## Work to be completed:
Word for word, reproduce the listing that follows, excluding any pictures it contains.

## Data shown:
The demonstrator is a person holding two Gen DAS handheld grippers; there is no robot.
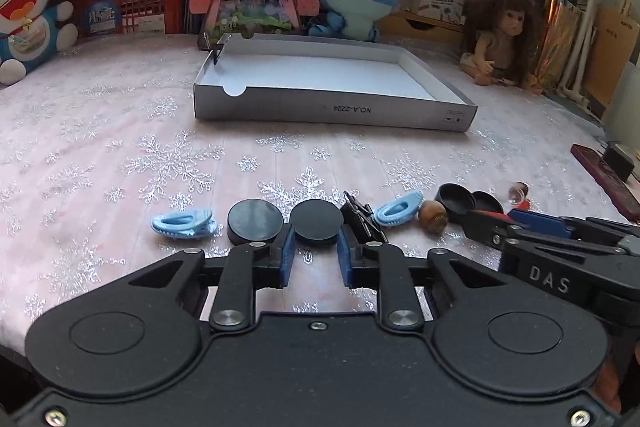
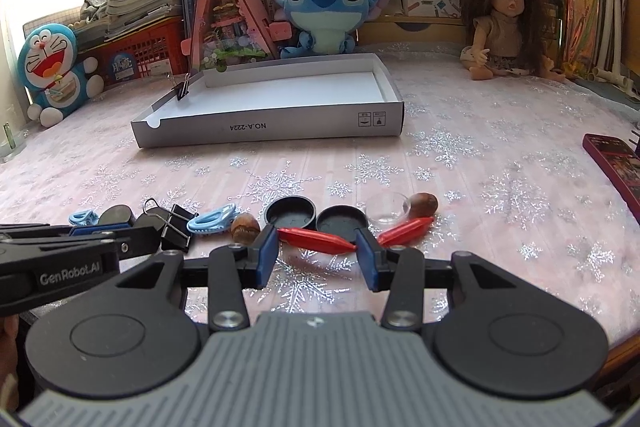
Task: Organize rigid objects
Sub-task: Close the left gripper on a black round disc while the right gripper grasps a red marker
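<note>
My left gripper [image 1: 316,247] has its jaws clenched on a black disc [image 1: 316,223]. My right gripper [image 2: 316,253] grasps a red spindle [image 2: 316,239] endwise. Other small pieces line the desk [image 1: 120,155] alongside. At twelve o'clock, farther off, sits an open box [image 1: 332,107].
</note>
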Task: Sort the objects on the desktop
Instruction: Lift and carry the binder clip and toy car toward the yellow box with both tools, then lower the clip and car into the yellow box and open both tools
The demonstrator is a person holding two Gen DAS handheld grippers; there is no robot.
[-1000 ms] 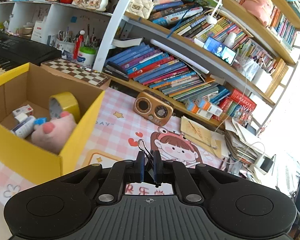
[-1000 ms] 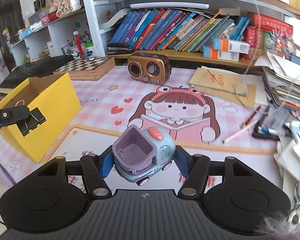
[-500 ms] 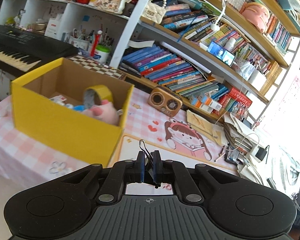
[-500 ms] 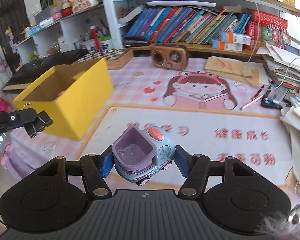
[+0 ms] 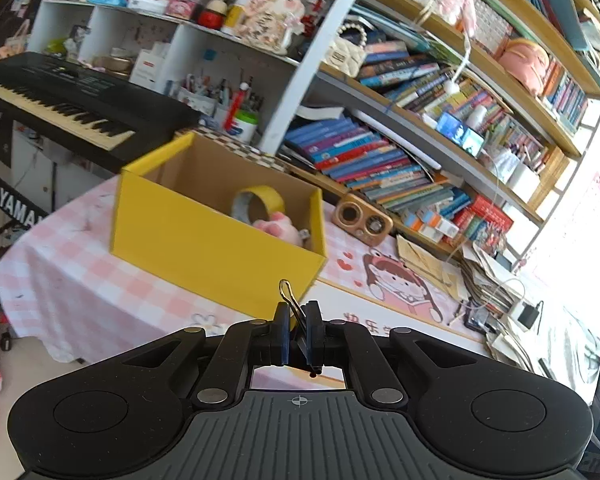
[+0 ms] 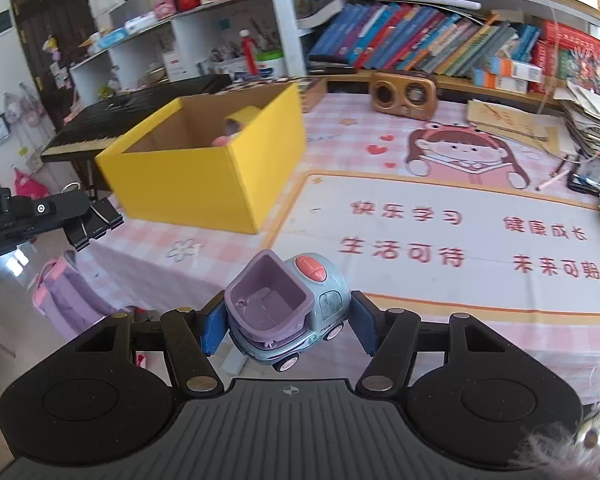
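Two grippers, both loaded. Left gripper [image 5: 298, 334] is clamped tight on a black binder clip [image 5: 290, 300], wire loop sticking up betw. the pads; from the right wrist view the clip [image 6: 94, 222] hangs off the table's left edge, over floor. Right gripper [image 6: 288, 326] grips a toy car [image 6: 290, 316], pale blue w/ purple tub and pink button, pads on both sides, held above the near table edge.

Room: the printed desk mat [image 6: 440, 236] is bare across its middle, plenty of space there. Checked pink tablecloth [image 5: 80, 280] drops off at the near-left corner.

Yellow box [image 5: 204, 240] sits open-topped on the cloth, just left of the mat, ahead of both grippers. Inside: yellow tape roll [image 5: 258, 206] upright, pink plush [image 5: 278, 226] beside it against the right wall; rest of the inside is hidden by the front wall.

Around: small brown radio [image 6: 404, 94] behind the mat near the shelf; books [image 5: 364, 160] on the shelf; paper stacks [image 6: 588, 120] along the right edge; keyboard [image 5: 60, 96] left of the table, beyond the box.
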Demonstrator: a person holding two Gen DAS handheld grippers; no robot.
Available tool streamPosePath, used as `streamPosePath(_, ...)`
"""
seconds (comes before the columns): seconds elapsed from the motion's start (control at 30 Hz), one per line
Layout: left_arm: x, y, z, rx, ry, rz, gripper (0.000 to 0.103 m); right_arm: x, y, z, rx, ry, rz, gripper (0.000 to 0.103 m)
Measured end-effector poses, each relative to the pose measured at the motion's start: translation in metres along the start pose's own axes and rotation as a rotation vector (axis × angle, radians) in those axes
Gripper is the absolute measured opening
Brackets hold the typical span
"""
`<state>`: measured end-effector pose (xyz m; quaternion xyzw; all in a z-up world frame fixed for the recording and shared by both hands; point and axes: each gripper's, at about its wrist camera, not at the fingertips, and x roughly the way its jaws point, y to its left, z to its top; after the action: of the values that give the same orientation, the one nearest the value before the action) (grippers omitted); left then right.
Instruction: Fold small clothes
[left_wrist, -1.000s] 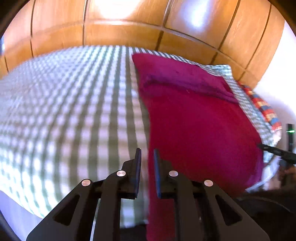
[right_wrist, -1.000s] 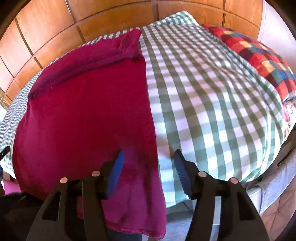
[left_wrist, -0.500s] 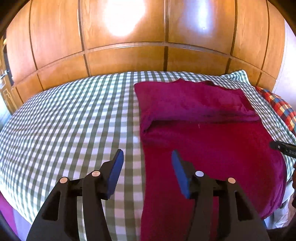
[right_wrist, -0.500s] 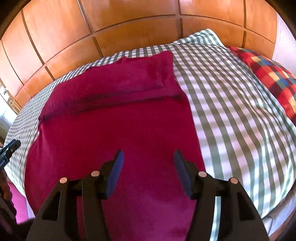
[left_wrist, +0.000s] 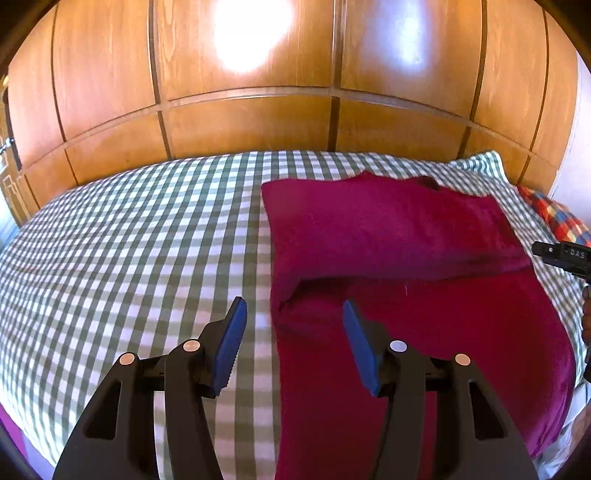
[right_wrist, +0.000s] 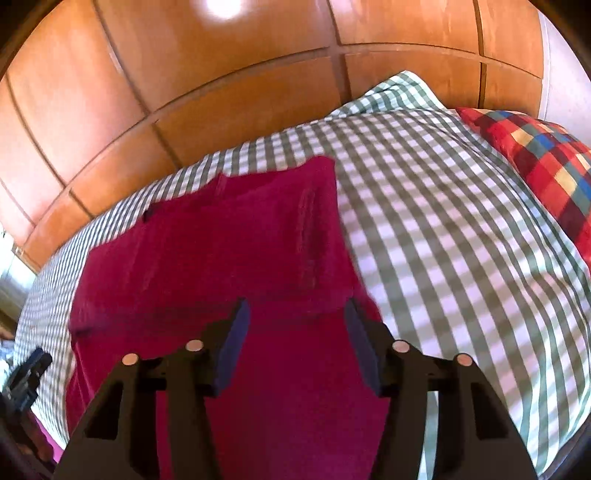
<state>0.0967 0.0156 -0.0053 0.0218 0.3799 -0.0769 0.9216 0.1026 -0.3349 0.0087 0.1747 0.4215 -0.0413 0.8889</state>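
Observation:
A magenta garment (left_wrist: 406, 295) lies flat on the green-checked bed (left_wrist: 129, 258), its far part folded over toward me. My left gripper (left_wrist: 293, 325) is open and empty, hovering above the garment's left edge near the fold. In the right wrist view the same garment (right_wrist: 221, 258) fills the lower left. My right gripper (right_wrist: 295, 328) is open and empty above the garment's right side, near the fold. The right gripper's tip also shows at the right edge of the left wrist view (left_wrist: 561, 254).
A wooden panelled headboard wall (left_wrist: 258, 118) runs behind the bed. A red, blue and yellow checked pillow (right_wrist: 535, 155) lies at the right end. The near bed edge is just below the grippers. The left gripper's tip shows at lower left of the right wrist view (right_wrist: 26, 373).
My left gripper opened from nearly shut a second ago. Both grippers rose and pulled back from the near hem, which now lies on the bed; the views tilted up toward the wall.

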Motion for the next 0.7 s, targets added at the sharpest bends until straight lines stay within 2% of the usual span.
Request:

## Exercise response:
The demonstrator is a person holding two Gen DAS handheld grippers; there is no robot.
Task: Organize rigid objects
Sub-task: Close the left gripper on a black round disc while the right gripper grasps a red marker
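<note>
My left gripper [image 1: 316,247] has its jaws clenched on a black disc [image 1: 316,223]. My right gripper [image 2: 316,253] grasps a red spindle [image 2: 316,239] endwise. Other small pieces line the desk [image 1: 120,155] alongside. At twelve o'clock, farther off, sits an open box [image 1: 332,107].
</note>
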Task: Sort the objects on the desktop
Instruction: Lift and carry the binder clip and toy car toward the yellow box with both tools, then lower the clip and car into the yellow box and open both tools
The demonstrator is a person holding two Gen DAS handheld grippers; there is no robot.
[-1000 ms] 
[-1000 ms] 
[-500 ms] 
[-500 ms] 
[+0 ms] 
[+0 ms] 
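Two grippers, both loaded. Left gripper [image 5: 298, 334] is clamped tight on a black binder clip [image 5: 290, 300], wire loop sticking up betw. the pads; from the right wrist view the clip [image 6: 94, 222] hangs off the table's left edge, over floor. Right gripper [image 6: 288, 326] grips a toy car [image 6: 290, 316], pale blue w/ purple tub and pink button, pads on both sides, held above the near table edge.

Room: the printed desk mat [image 6: 440, 236] is bare across its middle, plenty of space there. Checked pink tablecloth [image 5: 80, 280] drops off at the near-left corner.

Yellow box [image 5: 204, 240] sits open-topped on the cloth, just left of the mat, ahead of both grippers. Inside: yellow tape roll [image 5: 258, 206] upright, pink plush [image 5: 278, 226] beside it against the right wall; rest of the inside is hidden by the front wall.

Around: small brown radio [image 6: 404, 94] behind the mat near the shelf; books [image 5: 364, 160] on the shelf; paper stacks [image 6: 588, 120] along the right edge; keyboard [image 5: 60, 96] left of the table, beyond the box.
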Demonstrator: a person holding two Gen DAS handheld grippers; no robot.
Available tool streamPosePath, used as `streamPosePath(_, ...)`
"""
seconds (comes before the columns): seconds elapsed from the motion's start (control at 30 Hz), one per line
Layout: left_arm: x, y, z, rx, ry, rz, gripper (0.000 to 0.103 m); right_arm: x, y, z, rx, ry, rz, gripper (0.000 to 0.103 m)
Measured end-effector poses, each relative to the pose measured at the motion's start: translation in metres along the start pose's own axes and rotation as a rotation vector (axis × angle, radians) in those axes
Gripper is the absolute measured opening
Brackets hold the typical span
"""
`<state>`: measured end-effector pose (xyz m; quaternion xyzw; all in a z-up world frame fixed for the recording and shared by both hands; point and axes: each gripper's, at about its wrist camera, not at the fingertips, and x roughly the way its jaws point, y to its left, z to its top; after the action: of the values that give the same orientation, the one nearest the value before the action) (grippers omitted); left then right.
Instruction: Fold small clothes
[left_wrist, -1.000s] 
[right_wrist, -1.000s] 
[left_wrist, -0.500s] 
[right_wrist, -0.500s] 
[left_wrist, +0.000s] 
[right_wrist, +0.000s] 
<state>0.0967 0.0156 -0.0053 0.0218 0.3799 -0.0769 0.9216 0.1026 -0.3349 0.0087 0.1747 0.4215 -0.0413 0.8889</state>
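Observation:
A magenta garment (left_wrist: 406, 295) lies flat on the green-checked bed (left_wrist: 129, 258), its far part folded over toward me. My left gripper (left_wrist: 293, 325) is open and empty, hovering above the garment's left edge near the fold. In the right wrist view the same garment (right_wrist: 221, 258) fills the lower left. My right gripper (right_wrist: 295, 328) is open and empty above the garment's right side, near the fold. The right gripper's tip also shows at the right edge of the left wrist view (left_wrist: 561, 254).
A wooden panelled headboard wall (left_wrist: 258, 118) runs behind the bed. A red, blue and yellow checked pillow (right_wrist: 535, 155) lies at the right end. The near bed edge is just below the grippers. The left gripper's tip shows at lower left of the right wrist view (right_wrist: 26, 373).
My left gripper opened from nearly shut a second ago. Both grippers rose and pulled back from the near hem, which now lies on the bed; the views tilted up toward the wall.
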
Motion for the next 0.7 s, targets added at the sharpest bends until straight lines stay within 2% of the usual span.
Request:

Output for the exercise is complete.